Nobles is set to testify before Congress on what Republicans have coined “Biden’s border crisis,” to investigate the administration’s handling of the influx of migrants at the southern border. 

This comes as the Biden administration touted a drop in migrant encounters this month upon the ending of Title 42, with an almost 70% drop in numbers, thus bucking predictions that the floodgates would open when the order ended.

But even despite the decline, cities nationwide are still battling the influx of oftentimes thousands of illegal immigrants reaching the southern border each day. 

“Not in a million years,” Nobles responded when asked if she ever thought this tragedy would strike her family. “I never thought I would lose my daughter at 20 years old.”

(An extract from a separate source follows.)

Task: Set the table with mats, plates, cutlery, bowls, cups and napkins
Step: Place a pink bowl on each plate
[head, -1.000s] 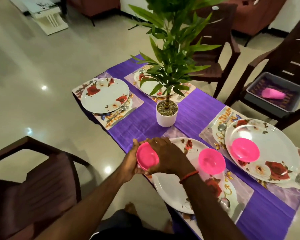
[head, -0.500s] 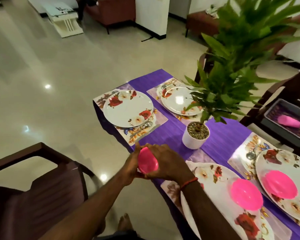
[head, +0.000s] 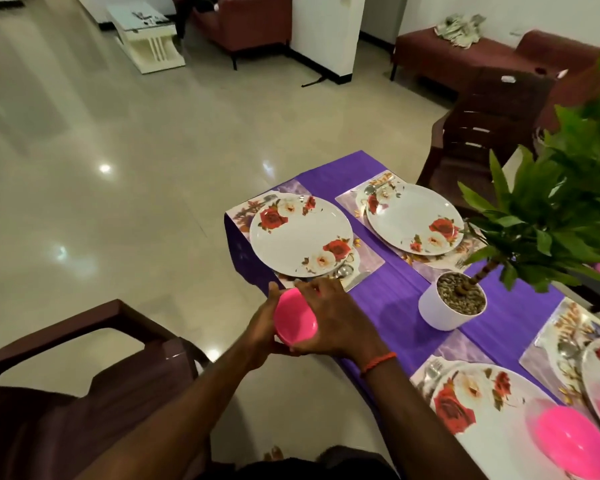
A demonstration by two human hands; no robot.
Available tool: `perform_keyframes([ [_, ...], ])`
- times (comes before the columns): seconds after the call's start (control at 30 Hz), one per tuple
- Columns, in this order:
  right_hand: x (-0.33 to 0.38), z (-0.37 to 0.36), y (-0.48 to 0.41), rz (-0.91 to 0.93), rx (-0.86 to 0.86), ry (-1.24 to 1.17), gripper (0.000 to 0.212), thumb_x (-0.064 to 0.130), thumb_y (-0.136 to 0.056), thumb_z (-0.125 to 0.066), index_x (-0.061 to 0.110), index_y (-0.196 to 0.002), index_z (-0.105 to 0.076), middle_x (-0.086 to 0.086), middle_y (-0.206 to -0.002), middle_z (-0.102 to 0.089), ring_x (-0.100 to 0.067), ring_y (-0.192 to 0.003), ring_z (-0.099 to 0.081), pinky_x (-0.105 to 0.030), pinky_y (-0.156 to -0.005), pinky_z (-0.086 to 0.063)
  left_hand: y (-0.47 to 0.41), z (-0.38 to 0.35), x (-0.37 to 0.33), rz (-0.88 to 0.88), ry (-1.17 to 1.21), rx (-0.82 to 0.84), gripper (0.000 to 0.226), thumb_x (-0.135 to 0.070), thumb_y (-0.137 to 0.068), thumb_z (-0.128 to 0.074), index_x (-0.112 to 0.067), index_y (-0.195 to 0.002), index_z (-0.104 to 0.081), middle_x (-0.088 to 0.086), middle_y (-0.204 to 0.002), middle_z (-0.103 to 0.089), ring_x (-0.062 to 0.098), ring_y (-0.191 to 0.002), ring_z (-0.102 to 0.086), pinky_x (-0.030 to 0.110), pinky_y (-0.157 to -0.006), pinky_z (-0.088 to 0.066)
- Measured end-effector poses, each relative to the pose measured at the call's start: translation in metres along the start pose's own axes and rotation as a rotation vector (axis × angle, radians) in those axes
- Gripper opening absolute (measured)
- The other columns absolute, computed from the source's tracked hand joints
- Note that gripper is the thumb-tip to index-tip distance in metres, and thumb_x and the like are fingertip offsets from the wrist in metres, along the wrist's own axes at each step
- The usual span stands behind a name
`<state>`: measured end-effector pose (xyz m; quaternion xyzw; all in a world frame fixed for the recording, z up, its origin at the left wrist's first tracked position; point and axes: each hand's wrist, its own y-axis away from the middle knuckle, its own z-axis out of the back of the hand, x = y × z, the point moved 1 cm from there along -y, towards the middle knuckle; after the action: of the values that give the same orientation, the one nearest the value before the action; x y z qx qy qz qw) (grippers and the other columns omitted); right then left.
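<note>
1. A brown chair (head: 66,393) was seen beside the table's left edge.
2. A pink bowl (head: 295,320) was held over that left edge, just short of the nearest bare plate. The left hand (head: 257,337) was curled under it and the right hand (head: 336,323) was wrapped over its far side. Whether a second bowl was nested inside could not be told.
3. The corner plate (head: 300,235) and the far plate (head: 414,218), each on a placemat with a spoon beside it, were found without bowls.
4. A potted plant (head: 452,304) stood mid-table on the purple tablecloth (head: 388,306).
5. At the near right corner, a served bowl (head: 568,441) sat on the near plate (head: 482,403).
6. Mats, plates and cutlery were judged laid and bowls about half placed. No cups or napkins were seen on the table.
</note>
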<state>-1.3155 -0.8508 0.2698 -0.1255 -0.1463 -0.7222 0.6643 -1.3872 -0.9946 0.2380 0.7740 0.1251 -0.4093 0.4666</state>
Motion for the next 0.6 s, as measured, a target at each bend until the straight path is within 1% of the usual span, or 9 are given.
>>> perform_keyframes([
  [0.07, 0.001, 0.004, -0.009, -0.001, -0.01, -0.008, 0.115, 0.078, -0.055, -0.071, 0.017, -0.147, -0.037, -0.007, -0.136, -0.045, -0.024, -0.122, -0.041, -0.041, -0.094, -0.05, -0.007, 0.005, -0.007, -0.005, 0.005, 0.004, 0.085, -0.092, -0.067, -0.042, -0.036, -0.127, -0.063, 0.011, -0.131, -0.063, 0.04, -0.116, -0.063, 0.057, -0.072, -0.06],
  [0.1, 0.001, 0.007, -0.013, -0.001, -0.019, -0.011, 0.114, 0.074, -0.056, -0.076, 0.015, -0.146, -0.038, -0.008, -0.137, -0.044, -0.024, -0.122, -0.041, -0.04, -0.095, -0.05, -0.01, 0.006, -0.009, -0.008, 0.002, 0.002, 0.084, -0.092, -0.069, -0.04, -0.036, -0.127, -0.063, 0.012, -0.131, -0.062, 0.041, -0.115, -0.062, 0.057, -0.072, -0.06],
  [0.17, 0.0, 0.01, -0.024, -0.004, -0.031, -0.009, 0.114, 0.069, -0.059, -0.081, 0.012, -0.148, -0.037, -0.01, -0.14, -0.042, -0.026, -0.125, -0.039, -0.039, -0.096, -0.05, -0.017, 0.007, -0.018, -0.013, 0.0, -0.007, 0.079, -0.089, -0.075, -0.035, -0.036, -0.127, -0.062, 0.012, -0.132, -0.061, 0.042, -0.114, -0.062, 0.055, -0.071, -0.06],
  [0.3, -0.007, 0.016, -0.055, -0.009, -0.071, -0.012, 0.115, 0.069, -0.058, -0.081, 0.013, -0.148, -0.038, -0.01, -0.139, -0.042, -0.025, -0.125, -0.039, -0.039, -0.095, -0.051, -0.036, 0.015, -0.043, -0.034, -0.033, -0.047, 0.069, -0.082, -0.083, -0.026, -0.037, -0.122, -0.061, 0.009, -0.127, -0.062, 0.039, -0.112, -0.064, 0.048, -0.066, -0.061],
  [0.33, -0.009, 0.017, -0.063, -0.011, -0.085, -0.012, 0.114, 0.07, -0.057, -0.081, 0.014, -0.147, -0.039, -0.009, -0.138, -0.043, -0.024, -0.124, -0.04, -0.038, -0.094, -0.051, -0.042, 0.018, -0.05, -0.049, -0.039, -0.051, 0.066, -0.08, -0.086, -0.025, -0.038, -0.122, -0.061, 0.007, -0.127, -0.063, 0.038, -0.111, -0.064, 0.05, -0.067, -0.062],
  [0.4, -0.014, 0.021, -0.084, -0.01, -0.115, -0.017, 0.112, 0.072, -0.055, -0.081, 0.016, -0.144, -0.042, -0.007, -0.137, -0.045, -0.022, -0.121, -0.041, -0.036, -0.092, -0.051, -0.058, 0.027, -0.065, -0.078, -0.05, -0.067, 0.062, -0.076, -0.092, -0.026, -0.038, -0.126, -0.061, 0.007, -0.129, -0.063, 0.038, -0.112, -0.064, 0.057, -0.073, -0.062],
  [0.47, -0.019, 0.027, -0.104, -0.013, -0.139, -0.04, 0.112, 0.074, -0.053, -0.08, 0.017, -0.142, -0.043, -0.004, -0.135, -0.046, -0.019, -0.119, -0.042, -0.031, -0.089, -0.049, -0.071, 0.033, -0.08, -0.087, -0.047, -0.089, 0.063, -0.078, -0.089, -0.032, -0.037, -0.128, -0.06, 0.007, -0.13, -0.062, 0.038, -0.112, -0.064, 0.062, -0.078, -0.06],
  [0.53, -0.023, 0.033, -0.124, -0.015, -0.157, -0.078, 0.112, 0.074, -0.053, -0.08, 0.018, -0.142, -0.042, -0.002, -0.136, -0.045, -0.017, -0.12, -0.042, -0.028, -0.087, -0.049, -0.087, 0.038, -0.095, -0.076, -0.03, -0.106, 0.072, -0.081, -0.079, -0.04, -0.035, -0.13, -0.061, 0.007, -0.13, -0.063, 0.04, -0.113, -0.064, 0.063, -0.078, -0.059],
  [0.6, -0.029, 0.035, -0.14, -0.012, -0.162, -0.102, 0.113, 0.076, -0.053, -0.077, 0.019, -0.143, -0.039, -0.002, -0.138, -0.045, -0.018, -0.121, -0.045, -0.031, -0.089, -0.052, -0.1, 0.041, -0.106, -0.088, -0.007, -0.115, 0.07, -0.08, -0.079, -0.041, -0.034, -0.127, -0.064, 0.007, -0.126, -0.067, 0.039, -0.11, -0.066, 0.062, -0.078, -0.06],
])
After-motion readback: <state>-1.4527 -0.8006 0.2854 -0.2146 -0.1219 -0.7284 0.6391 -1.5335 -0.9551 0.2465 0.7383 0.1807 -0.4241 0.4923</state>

DHS previously said it has removed over 11,000 illegal immigrants to over 30 countries since May 12, and has been making a number of PSAs to highlight its deportation flights to migrants. 

For those it allowed in, an average of 1,070 were allowed in each day via the CBP One app to be processed, and an additional 7,000 from Cuba, Haiti, Nicaragua and Venezuela have entered through the parole process — which is currently facing a legal challenge.